Germany has donated almost €3 million ($3.2 million) to boost safe trade in developing and least-developed countries (LDCs).
The €2.85 million ($3.1 million) sum until 2025 will help such nations meet international food safety, animal and plant health standards.
Ngozi Okonjo-Iweala, World Trade Organization (WTO) director-general, thanked Germany for supporting developing countries in strengthening their compliance with sanitary and phytosanitary (SPS) measures.
“When farmers are empowered to meet these standards, it improves access to global and regional markets, paving the way for increased sales and incomes. Enhanced SPS capacity also means more sustainable, resilient food systems, which contributes to food security at home and globally,” she said.
Germany’s contribution to the Standards and Trade Development Facility (STDF) will improve food safety systems by enhancing SPS capacity, reducing trade barriers and trade costs in developing countries.
STDF works on safe and inclusive trade.

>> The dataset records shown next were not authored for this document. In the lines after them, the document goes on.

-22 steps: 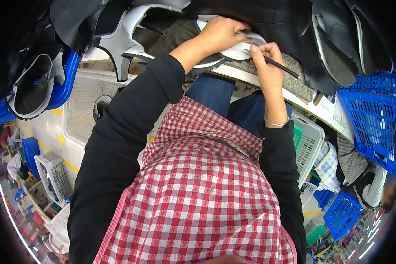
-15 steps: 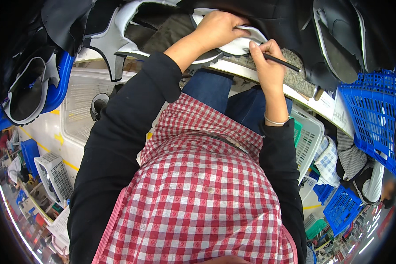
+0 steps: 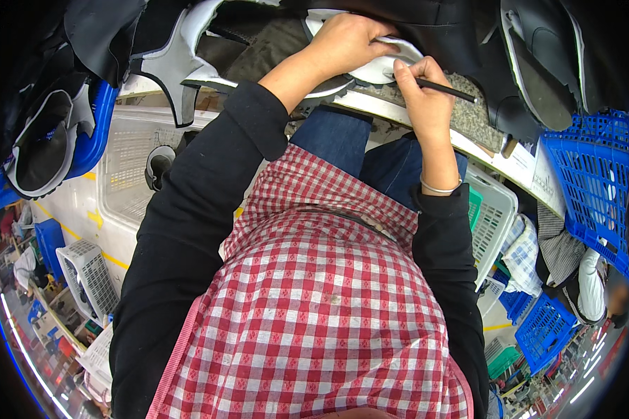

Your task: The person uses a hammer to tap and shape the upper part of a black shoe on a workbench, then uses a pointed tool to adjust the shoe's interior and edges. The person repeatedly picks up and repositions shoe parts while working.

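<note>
Head view, looking down the person's front. Red-and-white checked apron [image 3: 314, 314] fills the middle, black sleeves on both arms, blue jeans [image 3: 370, 153] at the knees below the bench edge.

Left hand [image 3: 346, 42] lies on top of a white shoe piece [image 3: 384, 68] at the near edge of the workbench [image 3: 468, 119], fingers curled over it and pressing it down; grip is closed on the piece. Right hand [image 3: 423, 91] is just beside it, touching the same white piece, fingers pinched shut round a thin dark pen-like tool [image 3: 444, 89]. Tool's free end sticks out to the right over the speckled grey bench top; its working tip is hidden by the fingers, can't tell where it touches. The two hands are close together, almost meeting over the piece. A thin bracelet [image 3: 437, 187] sits on the right wrist.

Around the hands: black and grey-white shoe uppers [image 3: 175, 56] piled on the bench to the left, more dark uppers [image 3: 538, 63] to the right. A blue basket [image 3: 594, 181] stands at the right, another blue crate [image 3: 541, 328] lower down. A white slatted crate [image 3: 493, 223] is beside the right elbow, and a large white crate [image 3: 129, 167] under the left arm. Far left, a blue tray [image 3: 94, 133] holds a black upper with white trim [image 3: 42, 150]. A small white basket [image 3: 87, 276] is on the floor lower left.
</note>
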`<action>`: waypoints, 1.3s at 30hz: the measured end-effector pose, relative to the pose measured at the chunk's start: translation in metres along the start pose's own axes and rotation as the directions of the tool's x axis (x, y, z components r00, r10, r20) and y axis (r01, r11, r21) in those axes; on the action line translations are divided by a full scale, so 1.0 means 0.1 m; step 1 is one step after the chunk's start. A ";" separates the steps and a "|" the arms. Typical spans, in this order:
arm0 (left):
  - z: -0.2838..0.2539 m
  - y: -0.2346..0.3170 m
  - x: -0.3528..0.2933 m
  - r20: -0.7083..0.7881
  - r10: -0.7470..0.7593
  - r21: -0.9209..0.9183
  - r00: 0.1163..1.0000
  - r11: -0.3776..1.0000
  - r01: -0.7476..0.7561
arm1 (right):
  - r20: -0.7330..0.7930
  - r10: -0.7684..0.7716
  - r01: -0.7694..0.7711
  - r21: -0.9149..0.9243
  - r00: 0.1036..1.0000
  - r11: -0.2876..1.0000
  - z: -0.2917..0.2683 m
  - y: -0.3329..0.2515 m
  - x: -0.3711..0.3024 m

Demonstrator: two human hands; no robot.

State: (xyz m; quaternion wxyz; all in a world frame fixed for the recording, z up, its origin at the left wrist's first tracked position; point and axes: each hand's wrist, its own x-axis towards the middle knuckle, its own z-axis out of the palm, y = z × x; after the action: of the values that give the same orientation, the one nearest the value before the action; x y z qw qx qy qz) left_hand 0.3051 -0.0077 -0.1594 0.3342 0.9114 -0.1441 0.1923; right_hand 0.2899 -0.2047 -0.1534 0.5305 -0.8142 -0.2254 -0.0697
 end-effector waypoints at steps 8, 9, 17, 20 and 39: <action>-0.67 0.36 -0.94 -0.153 0.028 0.229 0.988 0.974 0.008 | 0.157 0.044 -0.120 0.519 0.987 0.846 -0.24 0.00 -0.04; -0.71 0.35 -1.04 -0.105 -0.125 0.251 0.986 0.956 0.148 | 0.195 0.028 -0.129 0.526 0.980 0.840 -0.24 -0.02 -0.03; -0.70 -0.17 -0.83 -0.136 0.032 0.115 0.990 0.993 -0.017 | 0.331 -0.116 -0.015 0.368 0.937 0.930 0.29 -0.28 0.06; -0.72 -0.27 -0.70 -0.150 -0.009 0.088 0.989 0.996 0.022 | 0.235 -0.077 -0.016 0.371 0.969 0.929 0.44 -0.25 0.14; -0.75 -0.28 -0.50 -0.042 -0.329 -0.037 0.943 0.944 0.328 | 0.179 -0.179 0.160 0.118 0.967 0.980 0.55 -0.20 0.14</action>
State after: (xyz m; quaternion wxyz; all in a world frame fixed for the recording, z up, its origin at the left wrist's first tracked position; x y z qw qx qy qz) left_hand 0.2528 0.0695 -0.1447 0.3781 0.9129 0.0150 0.1531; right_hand 0.2865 -0.1441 -0.1554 0.5401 -0.7664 -0.3468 -0.0256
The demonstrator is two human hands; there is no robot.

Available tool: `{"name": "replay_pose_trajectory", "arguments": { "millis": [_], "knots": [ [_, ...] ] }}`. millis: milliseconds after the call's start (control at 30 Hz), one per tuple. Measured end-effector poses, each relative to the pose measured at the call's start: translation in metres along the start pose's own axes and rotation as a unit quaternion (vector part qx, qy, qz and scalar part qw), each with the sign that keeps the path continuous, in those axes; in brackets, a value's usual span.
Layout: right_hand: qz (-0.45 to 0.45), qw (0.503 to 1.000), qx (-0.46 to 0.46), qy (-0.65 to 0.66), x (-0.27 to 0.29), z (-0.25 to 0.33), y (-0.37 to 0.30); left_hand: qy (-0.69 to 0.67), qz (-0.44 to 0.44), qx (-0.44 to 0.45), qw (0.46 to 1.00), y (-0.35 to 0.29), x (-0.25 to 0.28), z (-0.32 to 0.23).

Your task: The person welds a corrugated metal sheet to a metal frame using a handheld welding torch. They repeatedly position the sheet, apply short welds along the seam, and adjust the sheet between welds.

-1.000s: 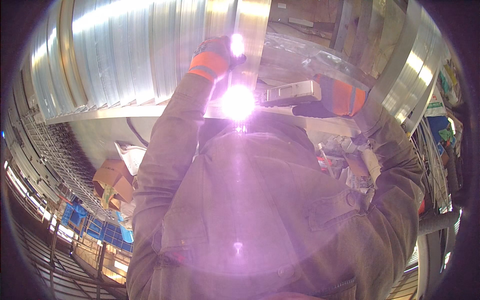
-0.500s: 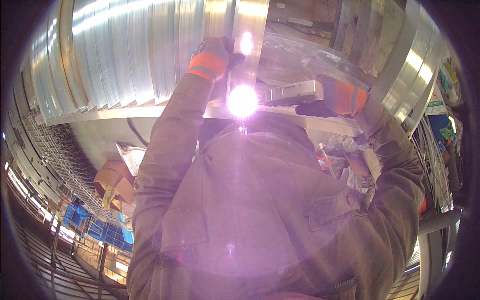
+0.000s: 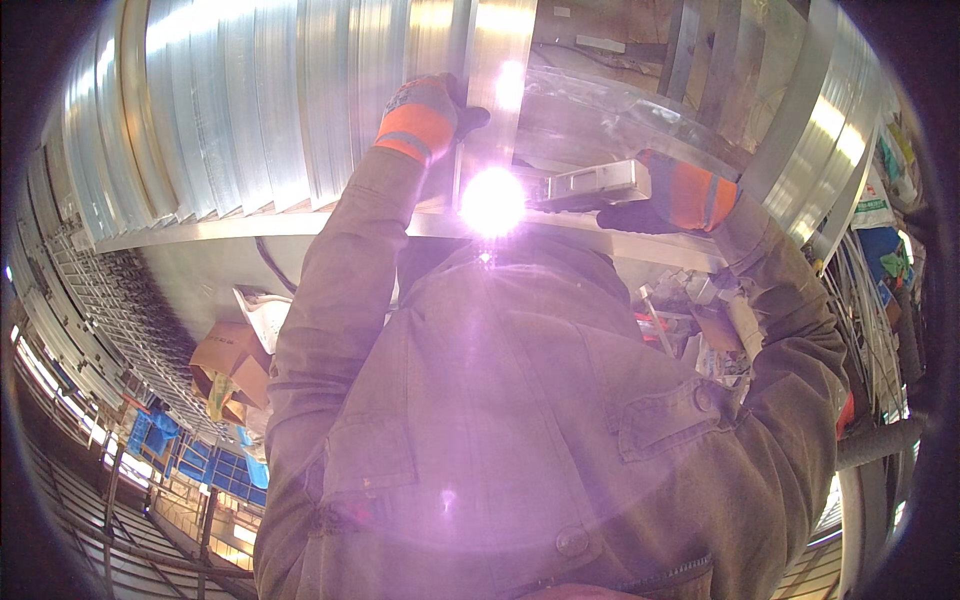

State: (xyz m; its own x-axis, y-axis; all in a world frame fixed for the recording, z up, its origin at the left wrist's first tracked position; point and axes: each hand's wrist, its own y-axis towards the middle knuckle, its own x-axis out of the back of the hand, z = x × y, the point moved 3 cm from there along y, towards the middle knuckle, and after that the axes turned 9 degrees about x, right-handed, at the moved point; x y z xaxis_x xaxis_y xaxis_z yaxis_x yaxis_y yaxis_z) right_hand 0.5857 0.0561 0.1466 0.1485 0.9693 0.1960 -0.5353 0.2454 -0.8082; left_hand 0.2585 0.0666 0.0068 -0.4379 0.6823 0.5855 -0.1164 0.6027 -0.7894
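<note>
My left hand, in a grey and orange glove, grips the edge of a long shiny metal profile, with its dark thumb across it. My right hand, gloved in dark and orange, is closed around a pale, boxy hand tool. The tool's narrow end points left toward the profile. A very bright white-violet glare sits there and hides where the tool and the profile meet. What kind of tool it is I cannot make out.
Several ribbed metal profiles lie side by side on the left. More metal lengths stand at the right. Below are a cardboard box and a cluttered pile. Thin rods or wires hang at the right.
The tool in my right hand has tilted and shifted very slightly. The bright glare has moved a little to the right. My left hand stays in place.
</note>
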Motion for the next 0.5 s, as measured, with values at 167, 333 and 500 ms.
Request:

It was established by the UN Food and Agriculture Organization (FAO), the World Organisation for Animal Health, the World Bank Group, the World Health Organization (WHO) and the WTO.
Apply for grants in February
“More than ever, it is time to show that WTO members help each other to fulfil their obligations, strengthen their know-how and further develop their trade capacities,” said Bettina Waldmann, Germany’s Ambassador to the WTO.
Germany has given $34.8 million to various WTO trust funds since 2002, including more than $6.1 million to the STDF.
Developing countries and LDCs can apply to the STDF for project and project preparation grants. The next deadline for funding proposals is Feb. 24, 2023, and more information is available here. Submissions will be considered in June.
Funds of up to $50,000 are available for project preparation grants and $1 million for project grants.
Current projects include piloting a voluntary third party assurance (vTPA) program in Rwanda and Uganda to improve food safety in horticulture and fisheries and ensuring food safety in the pepper supply chain in Jamaica.
Project preparation grants awaiting funding include prioritizing SPS investment in Bangladesh and reducing histamine in pole-and-line and hand line caught tuna in Indonesia.